Module `trase.tools.aws.aws_helpers`

Functions for s3 access and parsing

Functions

def get_pandas_df(key, bucket='trase-storage', version_id=None, client=<botocore.client.S3 object>, track=True, sep=';', encoding='utf8', xlsx=False, print_version_id=False, **kwargs) ‑> pandas.core.frame.DataFrame

Read a CSV or XLSX dataset from S3 to a Pandas DataFrame. See https://pandas.pydata.org/pandas-docs/stable/reference/api/pandas.read_csv.html https://pandas.pydata.org/pandas-docs/stable/reference/api/pandas.read_excel.html

def get_s3_json(key, s3_resource=s3.ServiceResource(), bucket_name='trase-storage', track=True)

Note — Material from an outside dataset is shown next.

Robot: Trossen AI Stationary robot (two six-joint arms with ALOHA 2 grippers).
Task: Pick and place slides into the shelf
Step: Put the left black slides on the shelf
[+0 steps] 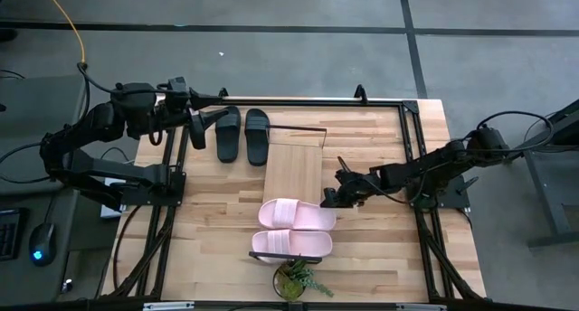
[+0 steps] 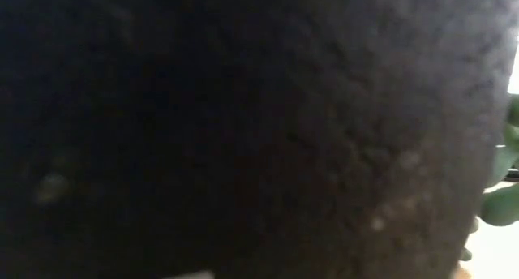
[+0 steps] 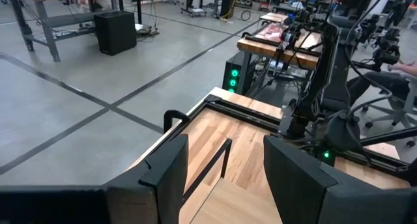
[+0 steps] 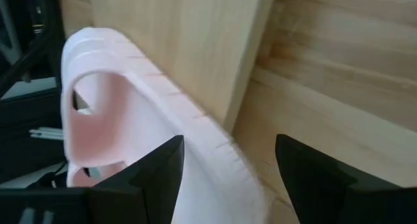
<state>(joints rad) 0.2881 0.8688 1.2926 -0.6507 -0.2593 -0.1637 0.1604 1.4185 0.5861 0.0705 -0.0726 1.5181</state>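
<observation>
Two black slides [image 1: 228, 135] [image 1: 257, 135] lie side by side, soles down, on the table near its far edge. The shelf [image 1: 294, 171], a light wood plank with a thin black bar at its far end, sits mid-table. Two pale pink slides [image 1: 297, 214] [image 1: 291, 245] lie flat just near of the plank. My right gripper [image 1: 330, 196] is open and low at the right end of the farther pink slide [image 4: 130, 120], whose edge runs between its fingers. My left gripper [image 1: 201, 123] is open and hovers beside the left black slide. My right gripper comes level from the table's right at the farther pink slide's sole edge [image 4: 218, 178], which reaches in between the open fingers. Whether a finger [image 4: 163, 168] touches it, I cannot tell. The slide lies flat on the table.
A small potted plant [image 1: 298, 279] stands at the near edge, just near of the pink slides; its dark bulk fills the low view, with leaves [image 2: 503, 190] at the side. Black frame rails [image 1: 412, 148] run along the table's sides. Bare wood lies left of the pink slides.
</observation>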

def get_s3_object_body(key, s3_client=<botocore.client.S3 object>, bucket_name='trase-storage', track=True)

def is_good_s3_key(key: str) ‑> bool

AWS S3 allows the key to be constructed from any UTF-8 character. However, in practice some characters like space or "!" cause problems.

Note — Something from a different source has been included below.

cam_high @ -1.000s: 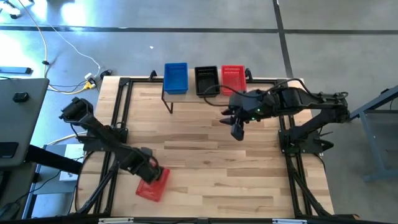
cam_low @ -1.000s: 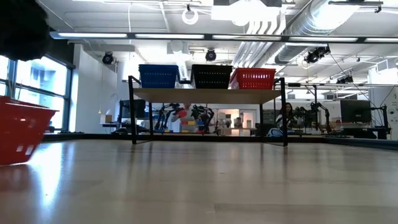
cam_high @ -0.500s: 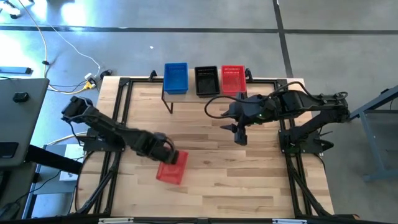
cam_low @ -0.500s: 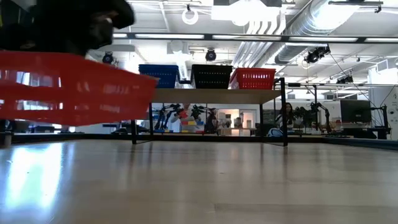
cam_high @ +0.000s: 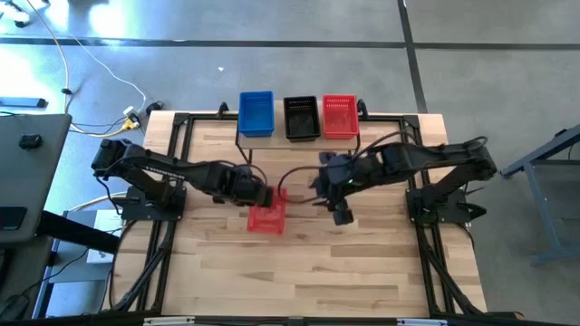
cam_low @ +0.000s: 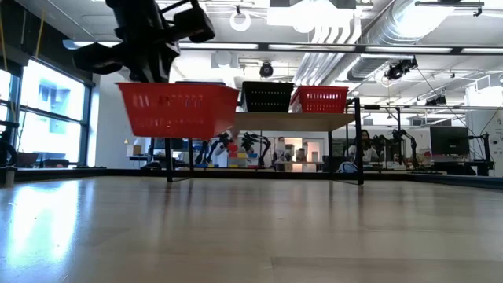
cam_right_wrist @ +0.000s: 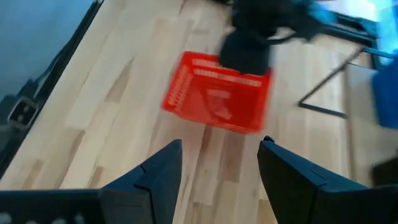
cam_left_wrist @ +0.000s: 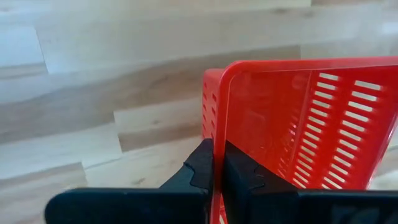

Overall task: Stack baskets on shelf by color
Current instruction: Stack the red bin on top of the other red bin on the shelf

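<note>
**benchwatcher:** So where's this at? Nearest thing I can make out is a red basket (cam_high: 266,215) hanging in mid-air over the middle of the table (cam_high: 362,272), with the left gripper (cam_high: 256,195) pinched tight on its rim. In the left wrist view the fingers (cam_left_wrist: 205,168) sit either side of the wall.

**plankfan:** Yep, and the right gripper (cam_high: 342,215) is just beside it, spread wide with nothing in it, pointing at that basket. Looks to me like a handoff or a carry toward the back.

**benchwatcher:** And further off?

**plankfan:** The shelf (cam_low: 267,119) at the far edge has blue (cam_high: 256,113), black (cam_high: 301,117) and red (cam_high: 339,116) side by side. No other loose baskets in sight, so I'd guess this red one is the last, headed for the red spot.
</note>
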Robot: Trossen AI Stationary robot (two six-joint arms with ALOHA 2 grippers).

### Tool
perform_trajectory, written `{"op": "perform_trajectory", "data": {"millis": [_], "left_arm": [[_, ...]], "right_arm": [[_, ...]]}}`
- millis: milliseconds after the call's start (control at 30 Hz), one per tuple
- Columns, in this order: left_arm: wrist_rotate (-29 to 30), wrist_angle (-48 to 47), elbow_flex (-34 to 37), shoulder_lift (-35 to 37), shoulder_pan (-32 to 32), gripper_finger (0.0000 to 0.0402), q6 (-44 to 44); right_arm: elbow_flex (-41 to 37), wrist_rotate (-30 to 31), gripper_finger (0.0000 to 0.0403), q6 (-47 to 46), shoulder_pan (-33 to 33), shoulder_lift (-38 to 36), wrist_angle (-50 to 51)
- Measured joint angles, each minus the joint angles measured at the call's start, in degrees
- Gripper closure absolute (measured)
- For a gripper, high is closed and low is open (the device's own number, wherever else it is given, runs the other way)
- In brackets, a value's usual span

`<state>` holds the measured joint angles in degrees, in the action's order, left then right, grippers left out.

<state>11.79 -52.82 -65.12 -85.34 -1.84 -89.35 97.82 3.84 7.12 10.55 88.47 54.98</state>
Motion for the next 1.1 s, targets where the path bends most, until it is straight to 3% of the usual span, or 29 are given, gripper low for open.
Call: {"op": "perform_trajectory", "data": {"millis": [467, 1100], "left_arm": [[-0.7, 6.1, -3.0, 0.0, 8.6, 0.0397, 5.2], [-3.3, 11.1, -3.1, 0.0, 9.6, 0.0397, 6.1]], "right_arm": [[0.0, -1.9, 0.0210, 8.6, 3.6, 9.9, -5.1], [0.0, 5.5, 0.0210, 2.7, 3.0, 20.3, -6.0]]}}
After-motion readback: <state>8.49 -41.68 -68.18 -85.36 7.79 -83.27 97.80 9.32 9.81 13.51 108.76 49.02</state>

To make problems less likely we should stick to only a limited set of characters:

0-9 a-z A-Z _ . ( )

Plus, of course, the directory separator. This is in line with AWS's recommendation (https://docs.aws.amazon.com/AmazonS3/latest/dev/UsingMetadata.html).

def list_version_ids(key, bucket='trase-storage', client=<botocore.client.S3 object>, ascending=True) ‑> List[VersionIdResponse]

List Version IDs for a given S3 object.

These can be a mix of versions and delete markers. By default the versions are returned in ascending order, with the latest version ID positioned as the last element in the list.

Args

key: a key to a S3 object
bucket: S3 bucket
ascending: sort list in ascending last modified (default) or descending

Returns: a list of tuples (version_id, modified, is_delete) containing the string version ID, a datetime object representing when the version ID was created, and a boolean representing whether the version ID is a delete marker.

def make_good_s3_key(string) ‑> str

def parse_aws_object2(key: str, encoding='utf-8', separator=';', quoting=None, bucket='trase-storage', Range='bytes=-', track=True)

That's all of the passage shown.